Il corpo di ogni individuo, a prescindere ed ancor prima che pratichi calistenia, ginnastica in acqua, yoga o qualsiasi sport, come pure Karate, Judo, Sambo, Kali, Tai Chi Chuan o qualsiasi arte marziale, è sempre il corpo vivente (Leib), la persona stessa. E’ dunque un corpo intersoggetivo, sempre in relazione con le diverse parti di sé che lo compongono come pure dell’ambiente in cui opera.

“Se passiamo un certo tempo all’interno di un determinato assetto motorio, questo determinerà le sfumature (o il tono di base!) del nostro sentire, pensare, interagire” Scrive Vincenzo Bellia, (psichiatra e psicoterapeuta, fondatore della DanzaMovimentoTerapia nella sua corrente Espressivo Relazionale che ho il piacere di praticare da un quinquennio circa) in ‘Dove danzavano gli sciamani.

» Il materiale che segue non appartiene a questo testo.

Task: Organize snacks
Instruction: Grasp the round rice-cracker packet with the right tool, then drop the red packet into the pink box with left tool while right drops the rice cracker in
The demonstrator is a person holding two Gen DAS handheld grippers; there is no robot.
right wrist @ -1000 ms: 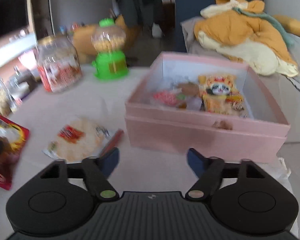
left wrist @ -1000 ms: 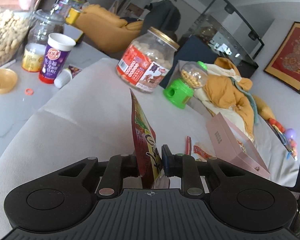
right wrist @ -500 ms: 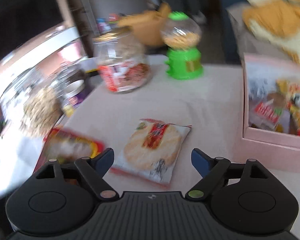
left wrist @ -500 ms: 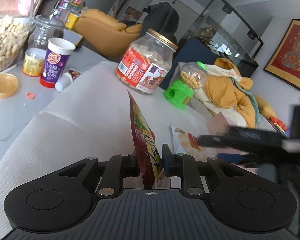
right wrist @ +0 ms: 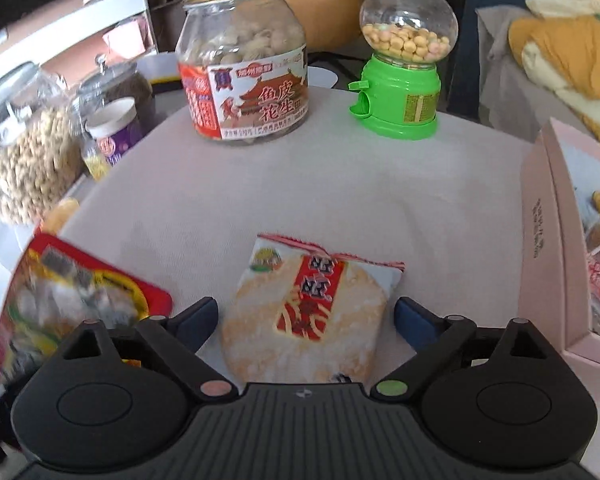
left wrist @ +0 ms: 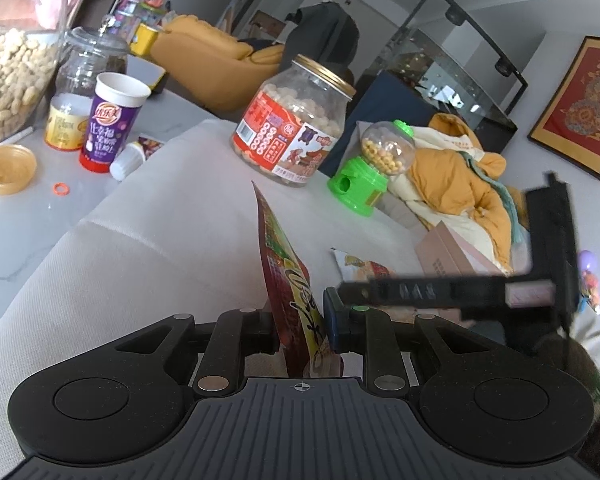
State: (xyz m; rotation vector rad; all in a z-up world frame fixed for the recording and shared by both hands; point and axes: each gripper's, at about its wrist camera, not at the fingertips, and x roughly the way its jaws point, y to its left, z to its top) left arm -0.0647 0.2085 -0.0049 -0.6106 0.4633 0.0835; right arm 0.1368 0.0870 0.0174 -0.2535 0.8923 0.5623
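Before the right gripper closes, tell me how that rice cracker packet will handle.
The rice cracker packet lies flat between the open right gripper, so probably light. Its glossy, puffed film may slip or crumple. The round cracker inside looks brittle, so a hard squeeze could snap it.

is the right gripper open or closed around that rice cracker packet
Open. The right gripper has its fingers spread on either side of the rice cracker packet, which lies flat on the table.

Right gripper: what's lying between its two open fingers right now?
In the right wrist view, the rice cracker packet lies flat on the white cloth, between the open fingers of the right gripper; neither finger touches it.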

Significa essere consapevoli che muoversi, agire di corpo nello spazio, modifica sempre pensieri ed emozioni, così come lo scorrere delle emozioni, le modulazioni dell’attività psichica, i diversi processi relazionali, si esprimono attraverso eventi psicomotori: aprirsi e chiudersi, tendere a ed allontanarsi da.

Da oltre un paio di decenni ho modificato la mia impostazione di corpo e movimento 

da quella delle origini, 

nel lontano 1976, prendendo la direzione succitata.

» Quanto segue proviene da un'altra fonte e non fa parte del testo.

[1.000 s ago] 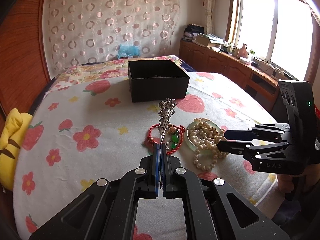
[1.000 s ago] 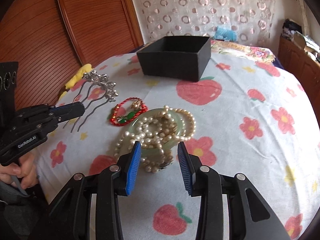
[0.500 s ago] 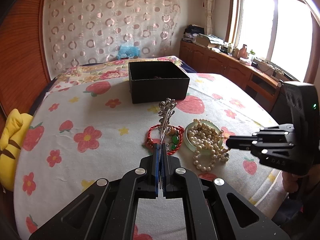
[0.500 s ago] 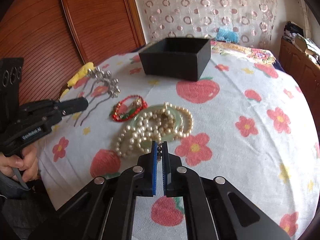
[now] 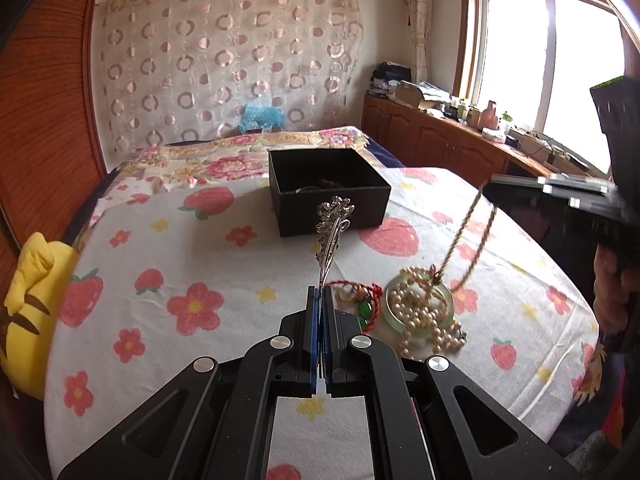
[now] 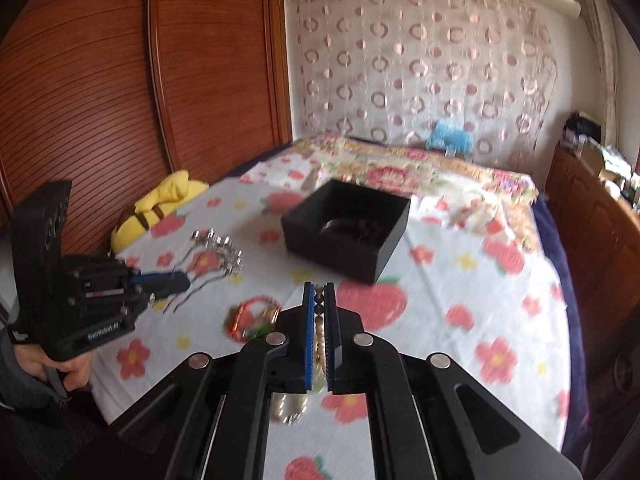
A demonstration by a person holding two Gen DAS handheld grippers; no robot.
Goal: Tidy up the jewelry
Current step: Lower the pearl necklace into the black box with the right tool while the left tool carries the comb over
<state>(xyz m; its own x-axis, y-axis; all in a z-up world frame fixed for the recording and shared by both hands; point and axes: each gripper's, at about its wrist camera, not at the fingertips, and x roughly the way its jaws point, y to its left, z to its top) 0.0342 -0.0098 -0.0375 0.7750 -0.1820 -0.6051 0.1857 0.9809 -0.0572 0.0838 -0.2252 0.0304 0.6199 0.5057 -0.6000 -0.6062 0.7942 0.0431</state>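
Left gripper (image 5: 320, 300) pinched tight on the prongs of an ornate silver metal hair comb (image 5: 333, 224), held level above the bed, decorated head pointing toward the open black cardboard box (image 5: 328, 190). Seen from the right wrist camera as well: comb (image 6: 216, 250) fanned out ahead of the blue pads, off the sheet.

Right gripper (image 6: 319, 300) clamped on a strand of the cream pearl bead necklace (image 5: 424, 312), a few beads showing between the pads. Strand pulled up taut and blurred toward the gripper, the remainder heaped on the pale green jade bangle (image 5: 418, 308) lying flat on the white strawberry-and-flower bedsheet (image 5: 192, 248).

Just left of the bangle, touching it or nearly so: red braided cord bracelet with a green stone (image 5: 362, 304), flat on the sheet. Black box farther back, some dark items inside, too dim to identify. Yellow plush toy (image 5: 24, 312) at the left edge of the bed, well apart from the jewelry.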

Così, coinvolgendo gli allievi che mi accompagnano, mi preme, in me ed in loro, stimolare l’impiego soggettivo fisicoemotivo degli stili motori abituali confrontandolo con nuove esplorazioni motorie. Questo percorso diviene così esperienza, perché uno corpo non “abitato” (Korper) e una pratica di movimento non interiorizzata non vanno oltre una dimensione meccanica della pratica motoria, che sia “calistenia, ginnastica in acqua, yoga o qualsiasi sport, come pure Karate, Judo, Sambo, Kali, Tai Chi Chuan o qualsiasi arte marziale” non fa alcuna differenza. Restano pratiche alienate per attori manichini.

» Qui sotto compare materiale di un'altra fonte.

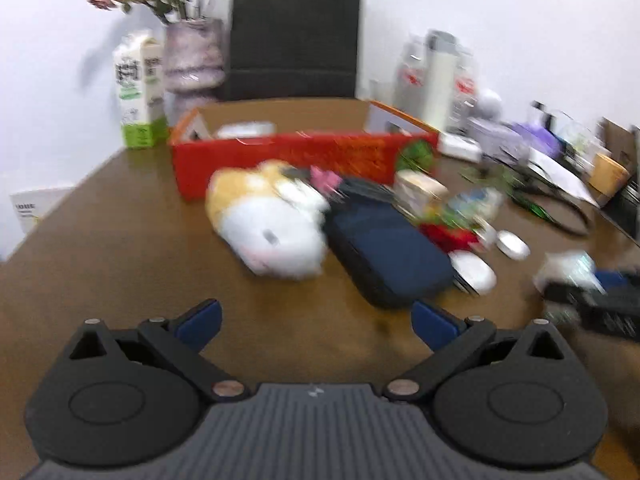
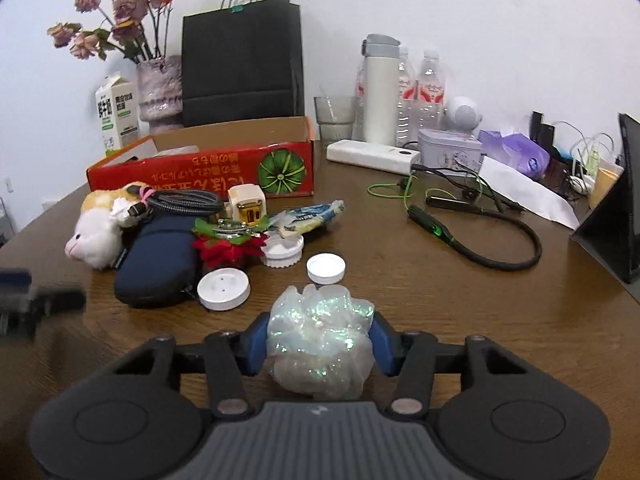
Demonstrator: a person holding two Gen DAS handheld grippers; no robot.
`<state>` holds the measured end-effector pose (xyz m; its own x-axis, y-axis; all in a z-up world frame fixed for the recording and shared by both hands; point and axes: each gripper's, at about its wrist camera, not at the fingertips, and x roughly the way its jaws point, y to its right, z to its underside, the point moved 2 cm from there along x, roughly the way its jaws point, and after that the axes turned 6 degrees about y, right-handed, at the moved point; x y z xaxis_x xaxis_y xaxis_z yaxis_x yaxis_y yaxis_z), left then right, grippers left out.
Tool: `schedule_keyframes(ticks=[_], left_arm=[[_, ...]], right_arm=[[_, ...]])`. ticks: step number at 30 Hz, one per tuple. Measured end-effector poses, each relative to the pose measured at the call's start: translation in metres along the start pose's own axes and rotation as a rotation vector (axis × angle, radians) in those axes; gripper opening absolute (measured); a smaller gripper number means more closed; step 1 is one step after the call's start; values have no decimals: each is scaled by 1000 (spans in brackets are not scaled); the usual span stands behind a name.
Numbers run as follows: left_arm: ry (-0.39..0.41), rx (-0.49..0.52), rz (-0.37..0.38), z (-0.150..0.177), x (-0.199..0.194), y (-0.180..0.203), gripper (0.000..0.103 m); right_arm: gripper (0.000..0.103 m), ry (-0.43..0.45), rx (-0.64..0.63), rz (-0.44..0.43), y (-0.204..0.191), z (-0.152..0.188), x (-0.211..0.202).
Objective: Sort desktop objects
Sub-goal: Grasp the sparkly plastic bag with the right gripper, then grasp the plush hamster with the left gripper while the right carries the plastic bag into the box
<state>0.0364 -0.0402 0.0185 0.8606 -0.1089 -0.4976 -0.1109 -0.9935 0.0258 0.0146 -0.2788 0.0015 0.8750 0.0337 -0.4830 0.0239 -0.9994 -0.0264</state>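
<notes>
Holding a crumpled iridescent wrapper (image 2: 320,344) in the right gripper (image 2: 320,344), I see its blue pads (image 2: 256,344) pressed against both sides of the bundle, jaws about half closed, low in the centre of the right wrist view. No earlier view lets me say more about the grip than that. The left gripper (image 1: 316,322) stands wide open with nothing between its fingers, at the bottom of the left wrist view, which is blurred.

Sorting looks barely started, in my judgement. The red cardboard box (image 2: 200,176) sits in the upper left part of the right wrist view, and I can make out only a pale item or two inside; what they are I cannot tell. Most of the clutter is on the wooden table (image 2: 440,320) just in front of the box: a plush toy (image 2: 96,236), a navy pouch (image 2: 156,264), a coiled cable (image 2: 184,202), a red flower (image 2: 224,250), a snack packet (image 2: 308,216), and two white lids (image 2: 224,290) (image 2: 326,268) near the held wrapper. To the right lies a neckband headset (image 2: 480,232). I reckon the wrapper goes to the box next, with nearly everything else left.
</notes>
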Motion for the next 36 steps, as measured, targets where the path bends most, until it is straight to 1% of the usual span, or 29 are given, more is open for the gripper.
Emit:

Va beh, “la vera camera ha l’entrata occultata, l’altra (la prima) resta vuota per deludere coloro che la visitassero” (Alessandro Ceni). E tu, stai cercando la ‘vera camera’ o sei appisolato sulle secche dell’abitudinario?

 

1.         Per saperne di più: ‘Sensazione Emozione Azione’ e ‘Pattern neurocellulari di base’ di B. Bainbridge Cohen, fondatrice del metodo Body Mind Centering che io pratico da circa sei anni; ‘Ghepardi da salotto’ di D. Riva, laureto in Medicina e Chirurgia, specialista in Pediatria e Medicina dello Sport, esperto di propriocezione ed entropia del movimento.

2.         Per saperne di più: ‘ Il corpo matrice di segni’ di G. Stefani e S. Guerra Lisi, fondatrice, quest’ultima, del metodo della Globalità dei Linguaggi.